La vida después de Cobi fue otra, como un relámpago de noche que le fue cayendo, siendo a la vez un hombre de suerte al que no le asustaran los fracasos. Hasta que el hombre sensato que lo acompaña se dijo a sí mismo, y así me lo contó en una terraza de Madrid en el verano de 2015, que “reinventarse” era su futuro. Hay una ducha de humildad, me dijo, “que me va muy bien cuando el ego te crece mucho y te crees que eres la bomba.

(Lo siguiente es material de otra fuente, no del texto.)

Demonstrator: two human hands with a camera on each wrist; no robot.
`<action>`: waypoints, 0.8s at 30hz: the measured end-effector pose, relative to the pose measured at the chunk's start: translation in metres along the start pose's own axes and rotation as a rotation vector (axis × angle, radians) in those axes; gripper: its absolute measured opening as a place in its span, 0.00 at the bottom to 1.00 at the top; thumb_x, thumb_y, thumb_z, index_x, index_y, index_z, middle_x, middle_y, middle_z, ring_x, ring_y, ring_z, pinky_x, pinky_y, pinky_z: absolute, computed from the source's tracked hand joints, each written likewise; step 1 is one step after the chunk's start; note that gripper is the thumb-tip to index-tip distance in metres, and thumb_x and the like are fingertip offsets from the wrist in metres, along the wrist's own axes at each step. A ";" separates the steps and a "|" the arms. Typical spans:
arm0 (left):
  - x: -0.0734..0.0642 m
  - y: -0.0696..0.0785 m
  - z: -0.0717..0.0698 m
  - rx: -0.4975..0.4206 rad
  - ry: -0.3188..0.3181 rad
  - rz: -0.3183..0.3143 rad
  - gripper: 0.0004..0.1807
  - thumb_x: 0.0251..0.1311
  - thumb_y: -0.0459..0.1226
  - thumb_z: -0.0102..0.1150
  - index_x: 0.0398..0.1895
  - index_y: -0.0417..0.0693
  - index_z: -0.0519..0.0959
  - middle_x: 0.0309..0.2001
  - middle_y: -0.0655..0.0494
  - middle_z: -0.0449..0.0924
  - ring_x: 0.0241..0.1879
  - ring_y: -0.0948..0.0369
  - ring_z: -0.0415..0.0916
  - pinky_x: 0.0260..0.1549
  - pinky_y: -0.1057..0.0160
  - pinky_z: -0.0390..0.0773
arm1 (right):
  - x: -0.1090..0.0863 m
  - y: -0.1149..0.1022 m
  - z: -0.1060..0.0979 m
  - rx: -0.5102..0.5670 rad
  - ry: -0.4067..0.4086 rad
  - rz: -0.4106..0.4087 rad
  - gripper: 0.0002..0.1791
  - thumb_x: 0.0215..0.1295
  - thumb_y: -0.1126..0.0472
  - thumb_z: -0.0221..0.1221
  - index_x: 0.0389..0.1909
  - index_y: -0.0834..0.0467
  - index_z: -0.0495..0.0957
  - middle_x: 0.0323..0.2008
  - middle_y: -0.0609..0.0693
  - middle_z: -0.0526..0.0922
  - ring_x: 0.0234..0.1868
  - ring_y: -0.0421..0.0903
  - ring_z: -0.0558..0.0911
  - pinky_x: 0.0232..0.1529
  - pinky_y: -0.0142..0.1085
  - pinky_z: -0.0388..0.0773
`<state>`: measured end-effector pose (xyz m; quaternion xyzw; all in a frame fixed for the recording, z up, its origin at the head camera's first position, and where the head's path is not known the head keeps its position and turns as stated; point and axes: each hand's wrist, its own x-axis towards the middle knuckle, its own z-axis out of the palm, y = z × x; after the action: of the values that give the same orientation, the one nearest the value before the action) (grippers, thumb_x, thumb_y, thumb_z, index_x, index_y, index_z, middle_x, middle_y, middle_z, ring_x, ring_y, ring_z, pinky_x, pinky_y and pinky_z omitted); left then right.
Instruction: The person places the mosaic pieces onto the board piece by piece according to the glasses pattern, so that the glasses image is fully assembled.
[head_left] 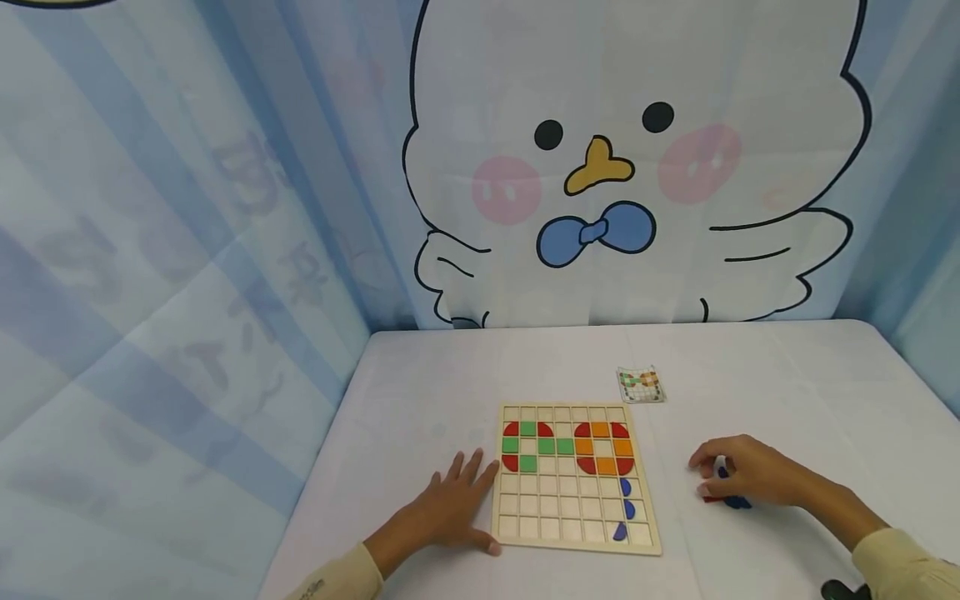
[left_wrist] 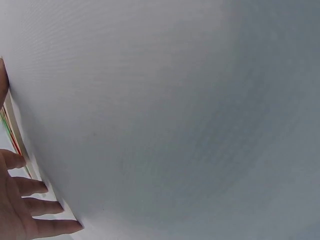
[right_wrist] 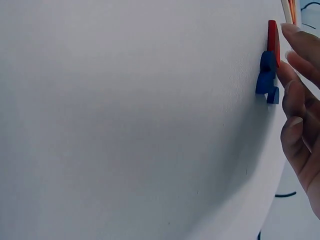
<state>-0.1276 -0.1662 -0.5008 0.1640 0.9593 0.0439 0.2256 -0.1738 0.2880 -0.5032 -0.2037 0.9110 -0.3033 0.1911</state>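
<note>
A pale wooden grid board (head_left: 558,507) lies on the table with red, green, orange and blue pieces in it. My left hand (head_left: 453,502) is spread flat beside it, fingertips at its left edge; in the left wrist view the extended fingers (left_wrist: 42,227) lie along that edge. To the board's right, my right hand (head_left: 757,471) hovers with bent, separated fingers over a few loose blue pieces (head_left: 737,502) and a red piece (head_left: 712,499). In the right wrist view, fingertips are close to the red piece (right_wrist: 272,42) and blue pieces (right_wrist: 266,72); contact is unclear.
A small pattern card (head_left: 641,385) lies behind the board's back right corner. Blue rounded pieces (head_left: 628,508) sit near the board's right side. A black object (head_left: 843,590) shows by the right sleeve. A cartoon-printed curtain (head_left: 600,292) hangs behind the white table (head_left: 442,375).
</note>
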 end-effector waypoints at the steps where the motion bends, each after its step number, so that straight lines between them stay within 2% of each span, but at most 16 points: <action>1: 0.000 0.000 0.000 -0.002 0.000 0.000 0.65 0.39 0.71 0.70 0.81 0.62 0.52 0.82 0.49 0.46 0.79 0.41 0.45 0.65 0.30 0.62 | -0.003 0.002 -0.002 -0.006 -0.010 0.008 0.17 0.58 0.48 0.71 0.44 0.51 0.84 0.34 0.40 0.81 0.30 0.34 0.72 0.30 0.28 0.73; 7: -0.001 0.000 -0.002 -0.016 -0.004 0.000 0.65 0.38 0.71 0.70 0.81 0.63 0.52 0.82 0.49 0.46 0.79 0.41 0.45 0.65 0.30 0.62 | -0.009 0.010 -0.006 -0.001 -0.059 -0.019 0.11 0.60 0.50 0.70 0.42 0.47 0.85 0.39 0.39 0.82 0.33 0.33 0.72 0.34 0.29 0.73; 10: -0.001 0.000 -0.002 -0.022 -0.007 -0.002 0.65 0.38 0.71 0.70 0.81 0.63 0.52 0.82 0.49 0.45 0.79 0.41 0.44 0.66 0.31 0.61 | -0.009 0.010 -0.005 0.009 -0.070 -0.060 0.08 0.61 0.51 0.69 0.40 0.45 0.85 0.38 0.39 0.81 0.34 0.32 0.73 0.35 0.29 0.73; 15: -0.002 -0.001 -0.002 -0.026 -0.007 0.001 0.65 0.39 0.71 0.70 0.81 0.62 0.52 0.82 0.49 0.46 0.79 0.41 0.44 0.66 0.30 0.61 | -0.005 0.004 -0.005 -0.011 -0.080 -0.070 0.07 0.60 0.52 0.70 0.37 0.44 0.84 0.36 0.38 0.79 0.35 0.33 0.72 0.37 0.28 0.73; 24: -0.002 -0.001 -0.002 -0.021 0.001 0.010 0.64 0.39 0.71 0.70 0.80 0.62 0.52 0.81 0.49 0.46 0.79 0.41 0.45 0.66 0.31 0.62 | 0.004 -0.002 0.002 0.034 -0.096 -0.044 0.09 0.61 0.53 0.69 0.37 0.48 0.79 0.31 0.43 0.77 0.30 0.35 0.72 0.29 0.28 0.71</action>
<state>-0.1270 -0.1676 -0.4984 0.1665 0.9581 0.0552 0.2266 -0.1760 0.2837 -0.5045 -0.2346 0.8910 -0.3126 0.2311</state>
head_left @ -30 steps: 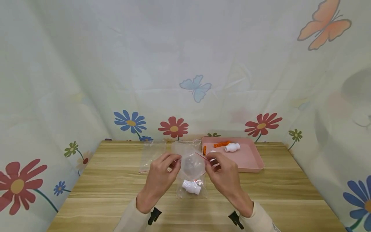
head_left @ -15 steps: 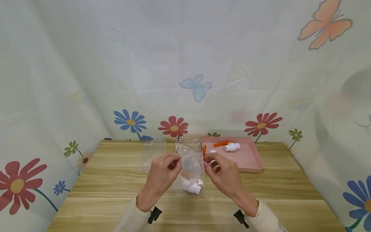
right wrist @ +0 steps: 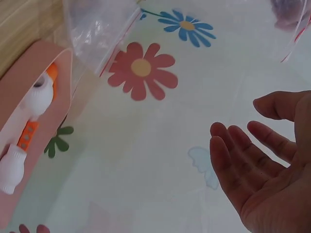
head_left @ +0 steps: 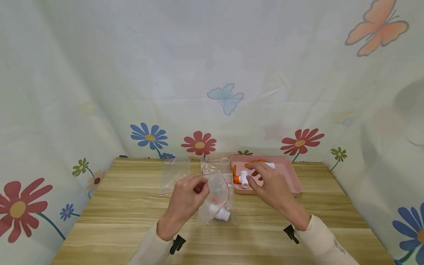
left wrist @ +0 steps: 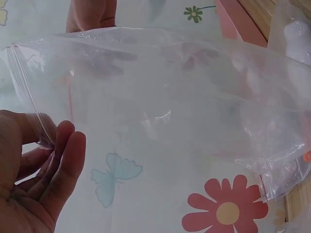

Las cosas te ponen en tu sitio”.

En ese momento parecía dispuesto a cambiar de oficio, a ponerse a buscar a otro Mariscal, hasta que se dio cuenta de que ese personaje que lleva dentro, que está entre Cobi y él mismo, será siempre el Javier Mariscal que ahora, cuando celebran la primera vejez de los Juegos Olímpicos, parece haber pasado de lado como si su frescura no fuera capital para darle a Maragall la naturaleza de su sueño.

Olvidarse de que Mariscal le dio frescura, y genio, a aquel suceso olímpico, es una olímpica manera de olvidar sin sentido lo mejor que ha tenido la Barcelona a la que él nunca le regateó homenaje.